Cause vs Performance
Do you have to give up performance to invest in the cause?
This is one of our most frequently asked questions, and the most important. In this early stage of socially responsible investing, academic evidence has admittedly been mixed whether investing in a cause adds value.
Concinnity Advisors, LP believes companies that adopt the Multi-stakeholder Operating System (MsOS), a more holistic approach than ESG alone, will paradoxically deliver more long-term value for stockholders than those operating with an overemphasis on shareholder value to the neglect of other stakeholders. We believe you can care about the cause and get performance.
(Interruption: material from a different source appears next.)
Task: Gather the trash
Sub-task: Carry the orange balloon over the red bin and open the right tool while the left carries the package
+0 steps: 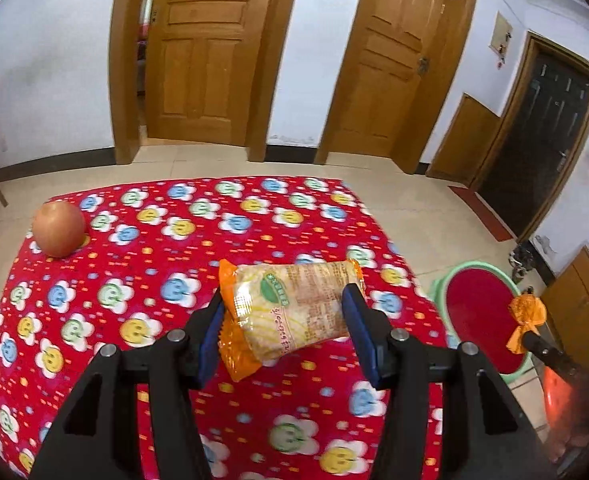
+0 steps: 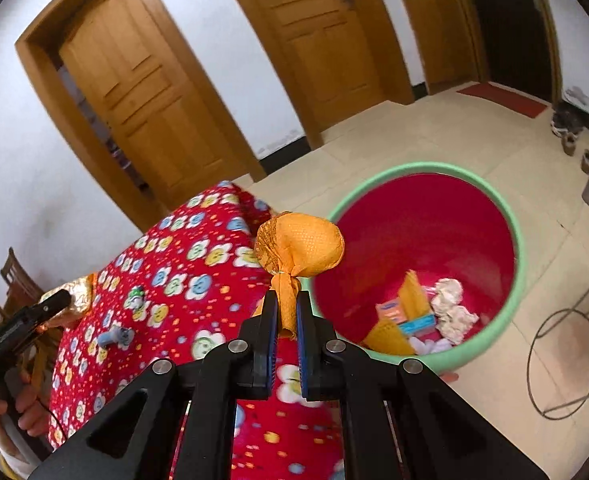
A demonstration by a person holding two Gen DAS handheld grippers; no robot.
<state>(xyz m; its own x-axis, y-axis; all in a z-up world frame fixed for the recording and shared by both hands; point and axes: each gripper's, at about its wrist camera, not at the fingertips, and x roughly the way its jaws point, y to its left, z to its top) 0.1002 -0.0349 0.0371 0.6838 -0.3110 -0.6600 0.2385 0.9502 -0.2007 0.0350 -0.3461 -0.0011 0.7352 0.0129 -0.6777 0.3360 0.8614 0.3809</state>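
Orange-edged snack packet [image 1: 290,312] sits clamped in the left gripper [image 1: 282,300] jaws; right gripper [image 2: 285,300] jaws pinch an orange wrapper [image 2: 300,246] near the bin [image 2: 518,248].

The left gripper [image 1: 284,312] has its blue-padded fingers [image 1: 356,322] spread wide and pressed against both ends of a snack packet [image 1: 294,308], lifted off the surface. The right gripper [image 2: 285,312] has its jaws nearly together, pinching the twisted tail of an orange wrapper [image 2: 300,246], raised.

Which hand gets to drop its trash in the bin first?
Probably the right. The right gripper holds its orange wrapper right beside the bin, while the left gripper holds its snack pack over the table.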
During our research effort and attempts to share our beliefs, we have primarily found two types of investors and investment managers interested in the cause:
"Tree Huggers" - This group cares so deeply about the cause that investment performance becomes a side effect. These funds tend to exempt entire industries (i.e. no carbon, no tobaccos, no guns, no GMOs) or serve a specific niche (i.e. clean water, clean energy). When these industries are excluded, these funds are not truly broad based, and can lag the market when these industries are in favor.
"Box Checkers" - This group has noticed the inflows into socially responsible investing and wants a piece of the action. They are looking to find the most convenient way to overlay an ESG or social cause over their current invest process, and sell their current product "with the ESG box checked" to this growing asset class. But a detailed examination of holdings may reveal that they are only following the cause by name.